Exercise aim
Of the lines in the data below, write out exactly those from the one holding "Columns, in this" through the one holding "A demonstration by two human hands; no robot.", both included.

--- --- ---

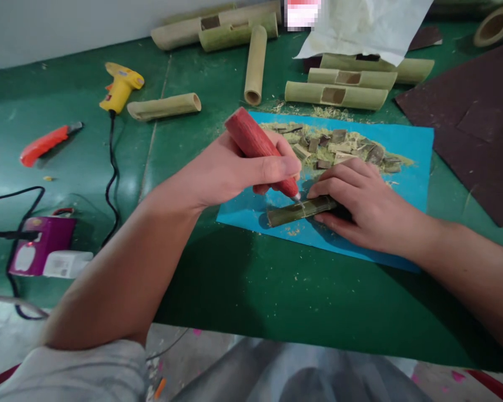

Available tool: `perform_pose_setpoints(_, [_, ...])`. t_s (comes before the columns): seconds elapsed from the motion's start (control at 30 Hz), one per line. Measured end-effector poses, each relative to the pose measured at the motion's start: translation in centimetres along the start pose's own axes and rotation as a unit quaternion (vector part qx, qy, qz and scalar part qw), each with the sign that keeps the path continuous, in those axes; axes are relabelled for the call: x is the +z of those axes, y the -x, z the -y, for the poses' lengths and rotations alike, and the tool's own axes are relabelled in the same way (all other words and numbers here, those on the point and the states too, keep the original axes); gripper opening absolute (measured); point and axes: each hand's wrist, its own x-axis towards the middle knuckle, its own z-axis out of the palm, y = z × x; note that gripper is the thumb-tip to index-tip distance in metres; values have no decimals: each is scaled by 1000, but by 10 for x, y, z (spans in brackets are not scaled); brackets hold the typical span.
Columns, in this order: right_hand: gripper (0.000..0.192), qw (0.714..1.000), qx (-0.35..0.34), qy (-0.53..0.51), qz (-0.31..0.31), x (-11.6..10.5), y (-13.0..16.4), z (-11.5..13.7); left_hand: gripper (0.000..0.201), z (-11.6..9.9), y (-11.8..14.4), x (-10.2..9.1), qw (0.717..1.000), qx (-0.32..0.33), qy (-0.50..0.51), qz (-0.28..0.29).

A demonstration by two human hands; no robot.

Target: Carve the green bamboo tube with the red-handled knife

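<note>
My left hand point(243, 167) grips a carving tool point(257, 139) by its thick red wooden handle. The tool's narrow metal tip touches a short dark green bamboo piece point(285, 214) or sits just above it; I cannot tell which. A pale line crosses the bamboo near that tip. My right hand point(356, 204) is wrapped over the other end of the bamboo and hides it. Both hands are above a blue sheet point(414, 206), which lies under the bamboo. Behind them, a heap of bamboo chips and sawdust point(339, 146) covers the sheet's far part.
Bamboo tubes with cut windows point(360, 96) lie behind the sheet. A yellow glue gun point(120, 86), a red utility knife point(46, 146) and a purple power adapter point(46, 243) with cords are at left. A dark brown board point(473, 123) is on the right.
</note>
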Motion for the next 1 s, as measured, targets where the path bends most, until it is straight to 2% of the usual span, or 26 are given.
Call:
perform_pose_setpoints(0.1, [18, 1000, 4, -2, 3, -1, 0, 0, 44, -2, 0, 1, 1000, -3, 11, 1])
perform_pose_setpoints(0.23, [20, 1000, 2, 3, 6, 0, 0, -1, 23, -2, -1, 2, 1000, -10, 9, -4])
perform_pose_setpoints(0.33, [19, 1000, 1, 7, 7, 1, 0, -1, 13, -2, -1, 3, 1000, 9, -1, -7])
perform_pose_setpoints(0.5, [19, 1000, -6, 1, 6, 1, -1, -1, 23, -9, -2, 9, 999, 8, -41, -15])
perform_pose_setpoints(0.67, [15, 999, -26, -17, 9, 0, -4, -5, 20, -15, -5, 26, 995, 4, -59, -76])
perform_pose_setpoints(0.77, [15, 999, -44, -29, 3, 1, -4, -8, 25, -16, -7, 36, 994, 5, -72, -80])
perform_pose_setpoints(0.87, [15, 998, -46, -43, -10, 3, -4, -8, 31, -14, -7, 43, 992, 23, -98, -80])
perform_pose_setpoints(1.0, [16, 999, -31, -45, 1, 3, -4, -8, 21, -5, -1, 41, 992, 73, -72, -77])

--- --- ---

Written reply
Columns, in this order: right_hand: gripper (0.000..0.192), qw (0.714..1.000), qx (-0.35..0.34), qy (-0.53..0.51), qz (-0.31..0.31), x (-11.6..10.5), y (-13.0..16.4), z (-11.5..13.7); left_hand: gripper (0.000..0.201), z (-11.6..9.9), y (-11.8..14.4), x (-10.2..9.1), qw (0.717..1.000), qx (-0.32..0.33), qy (-0.50..0.51), qz (-0.28..0.29).

A demonstration by two human hands; no robot.

This completes the required output.